Work required: Using the data that follows, give the number of lines where the string "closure" occurs, and nothing else.

The data:

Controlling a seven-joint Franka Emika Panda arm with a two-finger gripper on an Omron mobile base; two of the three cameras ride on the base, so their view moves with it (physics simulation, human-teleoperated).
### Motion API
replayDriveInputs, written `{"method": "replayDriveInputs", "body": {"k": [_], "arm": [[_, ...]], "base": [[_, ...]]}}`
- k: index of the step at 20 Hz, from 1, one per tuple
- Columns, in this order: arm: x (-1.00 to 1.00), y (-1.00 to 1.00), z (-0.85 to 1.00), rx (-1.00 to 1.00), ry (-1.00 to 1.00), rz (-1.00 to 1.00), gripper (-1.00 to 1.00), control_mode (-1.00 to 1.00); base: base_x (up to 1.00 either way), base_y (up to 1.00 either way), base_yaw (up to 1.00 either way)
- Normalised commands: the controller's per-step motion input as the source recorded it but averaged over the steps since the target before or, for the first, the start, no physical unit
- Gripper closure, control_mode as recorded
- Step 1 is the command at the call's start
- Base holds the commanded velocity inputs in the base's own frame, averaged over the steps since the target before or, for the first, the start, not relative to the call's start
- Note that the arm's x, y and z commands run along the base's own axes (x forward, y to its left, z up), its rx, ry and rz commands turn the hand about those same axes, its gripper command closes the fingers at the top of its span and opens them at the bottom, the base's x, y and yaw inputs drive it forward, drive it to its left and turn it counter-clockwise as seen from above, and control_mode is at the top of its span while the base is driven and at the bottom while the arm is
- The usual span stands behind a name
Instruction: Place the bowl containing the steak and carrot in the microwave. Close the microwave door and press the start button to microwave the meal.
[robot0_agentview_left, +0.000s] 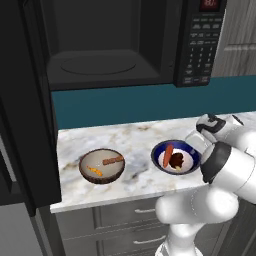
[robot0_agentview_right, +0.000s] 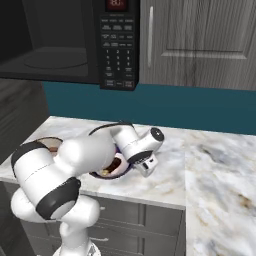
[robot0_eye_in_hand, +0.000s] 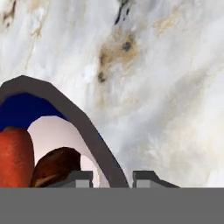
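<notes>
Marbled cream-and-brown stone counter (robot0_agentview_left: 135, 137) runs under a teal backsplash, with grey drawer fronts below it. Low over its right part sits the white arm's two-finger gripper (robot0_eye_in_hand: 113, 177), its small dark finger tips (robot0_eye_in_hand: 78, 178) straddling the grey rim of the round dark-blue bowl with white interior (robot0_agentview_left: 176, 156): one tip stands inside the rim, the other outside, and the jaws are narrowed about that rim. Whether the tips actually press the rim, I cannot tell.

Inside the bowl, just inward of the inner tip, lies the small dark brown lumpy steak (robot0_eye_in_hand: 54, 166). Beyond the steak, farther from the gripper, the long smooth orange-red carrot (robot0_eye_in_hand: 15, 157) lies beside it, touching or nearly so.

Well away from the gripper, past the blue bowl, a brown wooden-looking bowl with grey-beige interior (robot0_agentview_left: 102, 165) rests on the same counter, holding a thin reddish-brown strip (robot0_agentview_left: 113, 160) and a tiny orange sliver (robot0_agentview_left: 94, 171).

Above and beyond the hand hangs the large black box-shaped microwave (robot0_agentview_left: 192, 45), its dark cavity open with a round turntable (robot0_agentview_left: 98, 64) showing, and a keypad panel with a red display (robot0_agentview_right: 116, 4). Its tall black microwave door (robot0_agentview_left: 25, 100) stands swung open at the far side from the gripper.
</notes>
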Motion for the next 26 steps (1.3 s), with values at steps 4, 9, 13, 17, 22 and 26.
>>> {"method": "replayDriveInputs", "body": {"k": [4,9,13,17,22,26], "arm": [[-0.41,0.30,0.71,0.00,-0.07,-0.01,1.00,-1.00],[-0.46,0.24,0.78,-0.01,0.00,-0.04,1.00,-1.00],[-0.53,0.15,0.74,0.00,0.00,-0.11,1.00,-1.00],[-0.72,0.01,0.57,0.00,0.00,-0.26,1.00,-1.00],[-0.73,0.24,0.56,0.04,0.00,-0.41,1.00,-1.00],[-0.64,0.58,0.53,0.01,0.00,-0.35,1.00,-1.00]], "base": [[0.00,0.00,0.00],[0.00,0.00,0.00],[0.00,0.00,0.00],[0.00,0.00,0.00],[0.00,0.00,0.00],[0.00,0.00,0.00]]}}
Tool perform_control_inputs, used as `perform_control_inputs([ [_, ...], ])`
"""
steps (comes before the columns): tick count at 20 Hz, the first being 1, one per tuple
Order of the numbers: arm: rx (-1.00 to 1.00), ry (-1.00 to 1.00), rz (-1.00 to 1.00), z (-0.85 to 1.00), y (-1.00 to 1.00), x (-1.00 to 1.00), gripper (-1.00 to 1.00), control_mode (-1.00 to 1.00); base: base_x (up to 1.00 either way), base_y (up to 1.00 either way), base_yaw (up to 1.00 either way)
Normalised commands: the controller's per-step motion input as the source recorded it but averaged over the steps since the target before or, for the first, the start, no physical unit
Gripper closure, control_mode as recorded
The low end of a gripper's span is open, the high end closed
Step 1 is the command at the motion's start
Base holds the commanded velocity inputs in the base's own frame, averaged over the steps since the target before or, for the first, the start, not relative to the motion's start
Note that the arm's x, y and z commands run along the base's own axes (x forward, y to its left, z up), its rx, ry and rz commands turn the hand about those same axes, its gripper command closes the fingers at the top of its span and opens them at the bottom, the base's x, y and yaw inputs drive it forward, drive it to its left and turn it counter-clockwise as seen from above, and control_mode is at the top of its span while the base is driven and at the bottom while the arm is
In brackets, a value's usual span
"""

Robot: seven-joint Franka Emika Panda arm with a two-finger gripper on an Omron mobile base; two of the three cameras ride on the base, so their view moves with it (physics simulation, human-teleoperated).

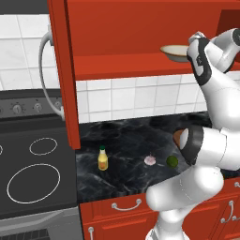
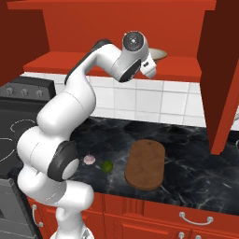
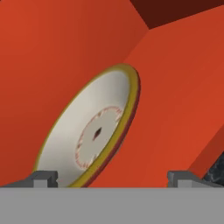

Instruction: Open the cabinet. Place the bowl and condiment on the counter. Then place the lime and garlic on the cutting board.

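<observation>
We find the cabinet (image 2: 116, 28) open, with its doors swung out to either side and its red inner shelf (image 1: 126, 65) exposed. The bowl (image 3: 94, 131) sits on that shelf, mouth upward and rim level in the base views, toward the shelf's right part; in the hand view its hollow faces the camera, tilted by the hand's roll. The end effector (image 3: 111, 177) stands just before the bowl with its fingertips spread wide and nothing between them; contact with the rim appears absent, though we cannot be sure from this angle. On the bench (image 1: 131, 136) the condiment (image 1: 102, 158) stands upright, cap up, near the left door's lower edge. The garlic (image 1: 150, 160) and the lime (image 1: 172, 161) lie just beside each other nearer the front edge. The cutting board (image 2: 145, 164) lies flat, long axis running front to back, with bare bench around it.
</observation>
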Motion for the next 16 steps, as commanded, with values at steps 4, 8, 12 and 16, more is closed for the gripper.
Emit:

Output of the exercise: 2